The terrible enchantment is broken. She slumps down onto her forearms while I find some chocolate-flavored milk that hasn’t expired. I pull piles of laundry off a little-used armchair, deposit her on it, and hold the straw up to her mouth.
“A little dramatic,” she whispers, hoarse, and her pale green eyes roll over to focus on me as she drains the entire glass. Her hands are useless to her by now.
Her strawberry-blond hair seems to have dulled out to the color of straw, and her dimpled cheeks are pale. She calls herself plush-sized. She has a spectacular bust line and a bottom like a heart. Her every line connected to a joint is curved, like she’s been drawn with a pinkish calligraphy pen. I wish things were different, so I could marry her. I will hate whoever she chooses.
Except no one would marry me. I’m insane.
I look at the completed underwear. Ten in a stack. I begin counting. There have to be three hundred pairs done, easy. Probably more. “How long have you been doing this?”
“What time is it? And what day is it?” She’s not even kidding.
“Tuesday night.”
I put the glass aside and take her cold hand in mine. She closes her eyes as I gently try to straighten her fingers. The tendons resist me like wires. I begin to rub. I don’t think she can feel anything by now. “You are destroying yourself.”
“My website glitched and double-sold. Two . . . hundred . . . and . . . fifty . . . pairs. I cried for over an hour.” She’s detached. “Five hundred pairs total.”
The Jamie part of my brain works out what kind of money that would look like. Math isn’t my forte, but it’s a lot. “You should have just reversed the transactions.”
“I just . . . couldn’t. People would have been disappointed.” She takes her hand from mine and holds out the other one. The fingers are curled and this time, when I flatten them out gently, she whimpers in pain. “Ow, ow, ow.”
“You don’t owe anyone anything. The money isn’t going to be worth it if your hands turn into lobster claws. Carpal tunnel is no joke.”
The urge to ask her if she has been to the doctor is almost overpowering me, but I hate it when people ask me. I bite the tip of my tongue and go into the kitchen again. Her fridge is about on par with mine. I find bread in the freezer and put some slices in the toaster.

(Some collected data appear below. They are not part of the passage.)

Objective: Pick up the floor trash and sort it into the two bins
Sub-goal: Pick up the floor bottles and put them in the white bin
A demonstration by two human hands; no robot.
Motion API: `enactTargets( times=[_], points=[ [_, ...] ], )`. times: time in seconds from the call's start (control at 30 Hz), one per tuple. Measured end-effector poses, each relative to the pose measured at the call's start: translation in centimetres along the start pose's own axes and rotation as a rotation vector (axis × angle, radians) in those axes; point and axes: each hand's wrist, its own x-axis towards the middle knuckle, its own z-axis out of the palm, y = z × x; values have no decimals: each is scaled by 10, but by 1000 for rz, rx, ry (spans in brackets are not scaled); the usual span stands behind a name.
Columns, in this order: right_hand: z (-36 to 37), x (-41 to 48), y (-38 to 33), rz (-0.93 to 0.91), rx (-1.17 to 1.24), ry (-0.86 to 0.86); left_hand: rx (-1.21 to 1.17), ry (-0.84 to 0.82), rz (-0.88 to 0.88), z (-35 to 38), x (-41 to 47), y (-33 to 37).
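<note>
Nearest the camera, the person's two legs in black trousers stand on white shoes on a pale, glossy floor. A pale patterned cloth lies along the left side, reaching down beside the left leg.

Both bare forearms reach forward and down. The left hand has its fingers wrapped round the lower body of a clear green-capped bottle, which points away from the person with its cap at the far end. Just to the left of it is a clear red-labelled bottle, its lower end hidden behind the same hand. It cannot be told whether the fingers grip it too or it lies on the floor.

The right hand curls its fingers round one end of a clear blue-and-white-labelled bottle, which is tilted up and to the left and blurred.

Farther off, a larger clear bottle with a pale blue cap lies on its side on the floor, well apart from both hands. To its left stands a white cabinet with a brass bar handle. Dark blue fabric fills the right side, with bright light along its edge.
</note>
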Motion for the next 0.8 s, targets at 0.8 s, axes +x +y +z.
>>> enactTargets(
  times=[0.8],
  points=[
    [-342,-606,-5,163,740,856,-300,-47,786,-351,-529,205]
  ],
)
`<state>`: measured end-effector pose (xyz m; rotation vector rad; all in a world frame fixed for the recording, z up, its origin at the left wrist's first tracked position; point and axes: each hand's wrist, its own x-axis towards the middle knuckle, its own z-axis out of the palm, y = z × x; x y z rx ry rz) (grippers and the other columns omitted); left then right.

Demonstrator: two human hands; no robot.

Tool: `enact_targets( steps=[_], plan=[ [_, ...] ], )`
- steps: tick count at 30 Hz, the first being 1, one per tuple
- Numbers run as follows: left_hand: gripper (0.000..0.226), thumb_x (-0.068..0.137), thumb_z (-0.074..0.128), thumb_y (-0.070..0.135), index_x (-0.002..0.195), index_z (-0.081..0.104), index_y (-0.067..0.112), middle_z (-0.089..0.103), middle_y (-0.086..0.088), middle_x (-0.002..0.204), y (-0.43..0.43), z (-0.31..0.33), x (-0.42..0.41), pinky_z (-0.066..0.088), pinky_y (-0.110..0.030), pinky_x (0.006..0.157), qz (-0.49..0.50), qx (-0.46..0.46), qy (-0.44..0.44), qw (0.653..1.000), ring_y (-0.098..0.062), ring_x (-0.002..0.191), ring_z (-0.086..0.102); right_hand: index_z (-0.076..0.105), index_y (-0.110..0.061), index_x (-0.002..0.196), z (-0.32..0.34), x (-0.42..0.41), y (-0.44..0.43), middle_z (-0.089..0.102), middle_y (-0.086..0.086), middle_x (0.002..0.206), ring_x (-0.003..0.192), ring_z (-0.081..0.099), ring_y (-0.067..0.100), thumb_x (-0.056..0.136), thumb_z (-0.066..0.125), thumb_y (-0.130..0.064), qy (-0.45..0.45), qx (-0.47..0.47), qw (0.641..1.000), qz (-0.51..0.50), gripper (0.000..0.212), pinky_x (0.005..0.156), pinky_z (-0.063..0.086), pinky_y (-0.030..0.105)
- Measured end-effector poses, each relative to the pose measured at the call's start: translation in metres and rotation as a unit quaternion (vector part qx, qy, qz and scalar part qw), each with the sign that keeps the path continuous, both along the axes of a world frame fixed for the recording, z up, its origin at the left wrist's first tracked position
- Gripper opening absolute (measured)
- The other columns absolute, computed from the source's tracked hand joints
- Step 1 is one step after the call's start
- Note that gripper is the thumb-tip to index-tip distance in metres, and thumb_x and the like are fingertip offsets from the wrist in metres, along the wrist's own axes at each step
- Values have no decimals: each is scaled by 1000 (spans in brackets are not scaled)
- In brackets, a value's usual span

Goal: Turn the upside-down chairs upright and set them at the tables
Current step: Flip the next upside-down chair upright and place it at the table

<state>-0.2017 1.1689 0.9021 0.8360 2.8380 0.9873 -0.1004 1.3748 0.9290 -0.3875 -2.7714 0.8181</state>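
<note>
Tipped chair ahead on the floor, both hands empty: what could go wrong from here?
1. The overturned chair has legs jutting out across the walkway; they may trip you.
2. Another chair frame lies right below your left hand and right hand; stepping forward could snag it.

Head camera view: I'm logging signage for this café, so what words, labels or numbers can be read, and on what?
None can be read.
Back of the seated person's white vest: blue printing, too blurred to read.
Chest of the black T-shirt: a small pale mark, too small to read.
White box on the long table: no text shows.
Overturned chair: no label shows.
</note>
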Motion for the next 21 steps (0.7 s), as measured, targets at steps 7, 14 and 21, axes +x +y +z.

“If I can just clear these orders . . . ,” she says from the other room, her voice drowsy. “I’ll get this lot done and sent, and then . . .”
“Then you’ll think of another great swear word or insult, and this entire process starts again.”
Underswears are high-waisted, organic cotton underwear with thick, seamless trims and sturdy bulletproof gussets. Your butt cannot eat these undies. They all have an insult or offensive phrase printed on the butt. I’m wearing a pair right now that say FUCKER in graffiti script.
While I wait for the toast, I look at the new release. They are red with a blue sailor stripe, with the words HUMAN FLOTSAM. I photographed the prototype a few weeks back. “Human garbage, nautical style,” I say to myself. “I need a pair of these. Are they missing something?”
Truly groans. “Li’l anchors. Why did I decide to add the anchors?”
“Whimsy. You’re all about whimsy.”
“Well, my whimsy means five hundred miniature anchors. That’s your job, please.” She gestures to a tiny parcel.
“Sure.” I’m no stranger to sewing on tiny fixings, ironing, and packing. I lug crates of underwear down to the post office. The sheer number of anchors momentarily overwhelms me, but I squash it down. Truly must feel so much worse. Besides, I need to take my mind off what I’ve just done.
I just pushed down the Looney Tunes red ignition handle and imploded my fragile friendship with a person who really didn’t deserve that.
/> The manual task is exactly what I need: something to focus my entire being on. Anything less than perfection risks being deemed a second. I check the cotton color, measure the exact center of the waistband, thread a needle, and stitch the anchor on, using five not-overly-tight stitches. Tiny neat knot, clip, next. Only 499 to go. I show it to her, and she nods without saying anything. Her phone is lighting up with rapid-fire text messages.